*REQUIREMENT:*
Copy every line of the data in which the word "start" occurs.

*EXERCISE DATA:*

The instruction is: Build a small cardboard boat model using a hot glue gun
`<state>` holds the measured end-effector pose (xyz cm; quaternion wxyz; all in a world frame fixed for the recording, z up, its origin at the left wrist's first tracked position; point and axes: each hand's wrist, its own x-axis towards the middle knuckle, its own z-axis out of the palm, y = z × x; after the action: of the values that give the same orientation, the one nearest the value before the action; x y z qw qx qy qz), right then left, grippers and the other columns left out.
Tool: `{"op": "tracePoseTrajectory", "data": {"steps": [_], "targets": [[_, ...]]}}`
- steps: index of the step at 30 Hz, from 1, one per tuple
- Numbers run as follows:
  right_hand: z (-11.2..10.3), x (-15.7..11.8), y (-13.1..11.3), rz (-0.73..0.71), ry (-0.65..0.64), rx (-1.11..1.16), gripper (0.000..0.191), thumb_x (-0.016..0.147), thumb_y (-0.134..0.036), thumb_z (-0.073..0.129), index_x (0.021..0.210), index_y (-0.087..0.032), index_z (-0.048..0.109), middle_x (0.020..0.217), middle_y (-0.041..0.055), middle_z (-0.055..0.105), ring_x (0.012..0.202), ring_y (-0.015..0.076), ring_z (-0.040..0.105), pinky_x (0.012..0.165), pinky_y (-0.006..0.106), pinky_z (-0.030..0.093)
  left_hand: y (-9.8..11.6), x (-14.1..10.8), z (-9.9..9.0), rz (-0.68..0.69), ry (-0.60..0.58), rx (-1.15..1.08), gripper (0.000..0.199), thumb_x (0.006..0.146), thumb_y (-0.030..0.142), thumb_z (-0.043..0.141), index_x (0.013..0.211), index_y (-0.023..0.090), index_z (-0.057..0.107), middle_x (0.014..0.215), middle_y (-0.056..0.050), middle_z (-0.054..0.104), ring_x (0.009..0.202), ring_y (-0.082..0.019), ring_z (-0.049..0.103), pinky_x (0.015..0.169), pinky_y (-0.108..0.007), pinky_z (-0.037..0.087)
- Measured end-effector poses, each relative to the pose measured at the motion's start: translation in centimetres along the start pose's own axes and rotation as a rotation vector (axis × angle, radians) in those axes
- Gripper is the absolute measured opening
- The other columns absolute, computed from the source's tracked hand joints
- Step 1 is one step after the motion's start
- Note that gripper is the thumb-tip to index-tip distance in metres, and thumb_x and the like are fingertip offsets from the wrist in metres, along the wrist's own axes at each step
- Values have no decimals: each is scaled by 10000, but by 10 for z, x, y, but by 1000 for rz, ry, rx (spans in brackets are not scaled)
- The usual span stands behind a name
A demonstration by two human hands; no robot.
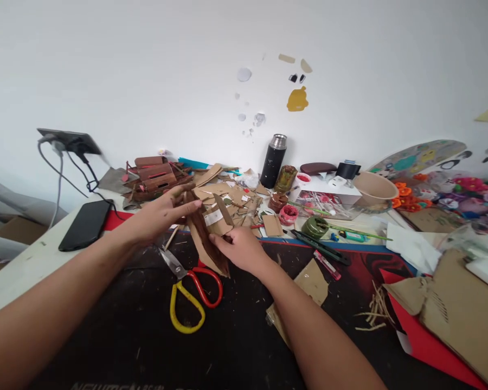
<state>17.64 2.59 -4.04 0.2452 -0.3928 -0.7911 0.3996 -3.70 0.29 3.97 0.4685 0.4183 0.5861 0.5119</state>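
Between my two hands, a folded piece of cardboard (205, 238), painted brown on part of its surface, stands tilted above the dark mat. Its upper left end is gripped by my left hand (166, 212), thumb on the face and fingers behind. My right hand (239, 246) pinches the right side lower down, with some fingers hidden behind the piece. Just below lies a pair of scissors (183, 273) with one yellow and one red handle loop, blades pointing up and left.
Cardboard scraps (244, 203) and brown-painted pieces (154, 176) crowd the back. Behind them stand a black thermos (274, 162) and an open green paint jar (315, 227). A phone (86, 225) lies left; cardboard sheets (467, 309) lie right.
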Motion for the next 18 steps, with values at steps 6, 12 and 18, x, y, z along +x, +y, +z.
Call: {"op": "tracePoseTrajectory", "data": {"steps": [6,12,18], "targets": [[-8,2,-1,-5,2,-110,592,1025,-487,660,524,-209,511,525,-22,489,555,135,415,576,310,226,-16,22,3,42,-30,53,768,516,296,1026,1218,185,733,984,-83,817,852,-264,767,686,-313,610],[-11,5,2,59,52,-89,480,997,-538,696,644,-214,699,594,6,613,586,159,503,584,294,278,-32,24,-1,-39,42,-122,486,551,274,973,987,190,776,911,-62,808,733,-215,735,622,-291,579],[-9,6,6,53,97,-138,370,1012,-461,702,753,-217,803,675,38,716,646,188,585,609,300,302,-49,3,19,-138,82,-269,343,685,320,926,979,189,807,975,-82,836,810,-228,753,649,-309,628]]}}
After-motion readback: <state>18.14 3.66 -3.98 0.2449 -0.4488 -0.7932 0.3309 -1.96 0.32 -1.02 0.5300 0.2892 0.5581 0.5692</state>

*SOLVED EXERCISE:*
- Measured end-effector poses, each relative to the pose measured at the motion's start: translation in centimetres along the start pose's own axes and rotation as a rotation vector (axis × angle, radians) in those axes
- Step 1 is one step after the motion's start

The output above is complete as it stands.